▶ [Exercise details] For the data below, please report each line where the word "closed" is found.

Data extracted from a collection

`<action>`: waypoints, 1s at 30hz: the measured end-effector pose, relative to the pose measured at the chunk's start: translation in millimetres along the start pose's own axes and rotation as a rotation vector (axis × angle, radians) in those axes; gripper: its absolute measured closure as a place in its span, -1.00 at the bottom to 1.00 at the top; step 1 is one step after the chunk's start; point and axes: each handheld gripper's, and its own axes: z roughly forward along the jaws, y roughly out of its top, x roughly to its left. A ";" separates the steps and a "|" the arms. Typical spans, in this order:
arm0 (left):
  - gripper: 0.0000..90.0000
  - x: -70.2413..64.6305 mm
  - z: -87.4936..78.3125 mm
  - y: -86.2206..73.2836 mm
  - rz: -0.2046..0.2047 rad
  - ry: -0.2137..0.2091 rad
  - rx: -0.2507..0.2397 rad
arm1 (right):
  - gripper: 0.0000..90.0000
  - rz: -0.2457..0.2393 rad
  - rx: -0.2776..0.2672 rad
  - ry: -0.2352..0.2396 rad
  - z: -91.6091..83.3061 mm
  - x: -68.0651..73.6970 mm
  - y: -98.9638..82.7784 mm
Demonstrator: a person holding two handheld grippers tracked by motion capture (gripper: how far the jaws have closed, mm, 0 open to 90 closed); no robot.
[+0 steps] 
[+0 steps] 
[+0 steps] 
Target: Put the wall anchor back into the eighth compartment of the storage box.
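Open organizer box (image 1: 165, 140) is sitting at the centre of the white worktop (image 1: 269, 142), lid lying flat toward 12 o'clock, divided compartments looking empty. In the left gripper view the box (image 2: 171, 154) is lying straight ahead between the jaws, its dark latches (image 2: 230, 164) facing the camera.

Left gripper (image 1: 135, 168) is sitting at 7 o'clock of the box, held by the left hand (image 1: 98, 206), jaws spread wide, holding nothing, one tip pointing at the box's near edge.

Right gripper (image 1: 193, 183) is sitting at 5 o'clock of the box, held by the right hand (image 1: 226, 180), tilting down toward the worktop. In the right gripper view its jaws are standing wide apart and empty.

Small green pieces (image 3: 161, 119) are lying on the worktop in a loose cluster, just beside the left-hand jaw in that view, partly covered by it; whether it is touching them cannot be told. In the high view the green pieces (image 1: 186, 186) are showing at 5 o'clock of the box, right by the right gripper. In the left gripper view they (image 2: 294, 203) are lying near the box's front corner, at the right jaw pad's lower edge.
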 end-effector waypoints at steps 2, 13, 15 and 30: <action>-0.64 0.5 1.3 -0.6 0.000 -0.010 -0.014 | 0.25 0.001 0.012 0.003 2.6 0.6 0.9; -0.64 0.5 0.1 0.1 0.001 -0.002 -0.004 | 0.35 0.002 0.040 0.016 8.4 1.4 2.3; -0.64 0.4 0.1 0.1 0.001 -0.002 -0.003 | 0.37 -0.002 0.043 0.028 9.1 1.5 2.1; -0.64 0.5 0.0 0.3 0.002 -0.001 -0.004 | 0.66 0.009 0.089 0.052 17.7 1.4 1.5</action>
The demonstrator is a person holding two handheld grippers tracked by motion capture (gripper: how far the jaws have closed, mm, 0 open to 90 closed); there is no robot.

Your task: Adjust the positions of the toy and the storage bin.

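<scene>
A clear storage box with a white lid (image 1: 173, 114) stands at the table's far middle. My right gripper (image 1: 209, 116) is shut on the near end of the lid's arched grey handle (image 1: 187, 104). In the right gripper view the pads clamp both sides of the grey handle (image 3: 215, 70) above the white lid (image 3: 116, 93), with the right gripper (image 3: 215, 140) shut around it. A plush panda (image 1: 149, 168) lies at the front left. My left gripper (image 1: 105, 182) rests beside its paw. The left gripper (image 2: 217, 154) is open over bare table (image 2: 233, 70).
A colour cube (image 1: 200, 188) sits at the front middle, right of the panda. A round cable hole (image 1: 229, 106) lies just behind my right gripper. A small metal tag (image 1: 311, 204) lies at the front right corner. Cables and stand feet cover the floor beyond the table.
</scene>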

▶ [The answer]
Demonstrator: a person holding two handheld grippers tracked by motion capture (gripper: how far the jaws have closed, mm, 0 open to 90 closed); no robot.
The demonstrator is a person holding two handheld grippers tracked by motion capture (gripper: how far the jaws have closed, mm, 0 open to 90 closed); there is no robot.

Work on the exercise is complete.